Kingdom of Heaven,” the 2005 film based on the era of the crusades, is closer to history than Hollywood usually gets, close enough to make the gaps that remain especially annoying.  The depiction of medieval siege warfare is fairly accurate if one allows for the fact that Greek fire didn’t really blow up quite that dramatically when it hit.  Saladin and Balian actually existed, they did make a pact that allowed for the surrender of Jerusalem on condition of safe passage for the Christians back to Christian lands, and this was indeed an impressive military and diplomatic achievement on Balian’s part, for the realistic expectation (given what the Crusaders had done when they took the city a century earlier) was that every last man woman and child would be put to the sword.  So far, so good. 

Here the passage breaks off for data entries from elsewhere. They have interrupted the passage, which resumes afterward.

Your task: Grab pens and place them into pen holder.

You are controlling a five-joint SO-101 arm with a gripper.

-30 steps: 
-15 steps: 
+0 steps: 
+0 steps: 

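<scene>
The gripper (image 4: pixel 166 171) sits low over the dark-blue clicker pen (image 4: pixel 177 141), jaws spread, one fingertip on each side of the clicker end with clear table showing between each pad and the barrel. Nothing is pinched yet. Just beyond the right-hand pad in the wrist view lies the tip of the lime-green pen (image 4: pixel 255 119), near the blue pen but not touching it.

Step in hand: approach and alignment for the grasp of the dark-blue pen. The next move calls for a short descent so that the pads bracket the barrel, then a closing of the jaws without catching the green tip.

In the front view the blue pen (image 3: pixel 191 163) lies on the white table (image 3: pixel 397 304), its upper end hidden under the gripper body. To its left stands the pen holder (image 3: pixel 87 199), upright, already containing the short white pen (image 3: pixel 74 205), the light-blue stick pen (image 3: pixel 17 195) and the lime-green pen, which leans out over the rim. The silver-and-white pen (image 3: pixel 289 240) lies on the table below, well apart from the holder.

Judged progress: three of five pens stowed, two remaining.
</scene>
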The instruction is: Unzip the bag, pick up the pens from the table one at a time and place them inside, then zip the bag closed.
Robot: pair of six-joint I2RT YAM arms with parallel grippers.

            You knew the “but” paragraph was coming.  But . . . there are patches of 21st century dialog that stick out like sore thumbs, patches of new cloth rather clumsily woven into this allegedly 12th century tapestry.  And their overall tendency is to create a subtle, sometimes not so subtle, message:  people who take religion–any religion–seriously are a problem.  The two noblest people in the film turn out to be the two most secular-minded, one on each side.  The sheiks, for example, are going on about how they are going to win because it is Allah’s will.  Saladin asks cynically, “How often was it Allah’s will for you to win before I came along?”  Embarrassed silence.  “You don’t win because it is Allah’s will; you win because you are better prepared than your opponent” is Saladin’s conclusion.  Very powerful because it is of course half true.  The Christians are if anything even more idiotic in their belief that God is on their side.  All religions are equally bad, the film implies in other words, but some are more equal than others.  Balian actually saved the lives of the Christians by threatening to destroy the Dome of the Rock unless Saladin agreed to his terms for surrender, with the implication, “OK, you can slaughter us all, but then you can also explain to the rest of the Muslim world how you let that happen.”  In the movie he threatens to destroy all the shrines of all three religions–and Saladin replies, “Perhaps it would be better if you did.”  No commentary necessary to discern the message there!

            What we can learn from this film is a little about the 12th century and a lot about the 21st.  It confronts us with the way an awfully large and rapidly growing number of our contemporaries feel about religion, plus a view of history read in the light of those feelings.  And if we were looking at the phenomenon of religion from the outside, we would probably feel the same way.  If people would just be secular, or keep their religion safely bottled up in their private lives, all war and conflict would cease!  History–especially half understood history, like what this film offers–presents a huge amount of data that makes those feelings plausible and understandable. 

Unfortunately, the presentation of that data by secular-minded and liberal scholars often ignores an equally impressive number of facts that present a different picture indeed.  Tragically, the  attitude engendered by this tendentious scholarship and the popular entertainment that parrots it cuts us off from our own Founding Fathers and makes it impossible for us to understand what motivated them or what they meant by their own statements about religion.  If Christians and other conservatives are going to counteract such views, it will take good arguments and better lives.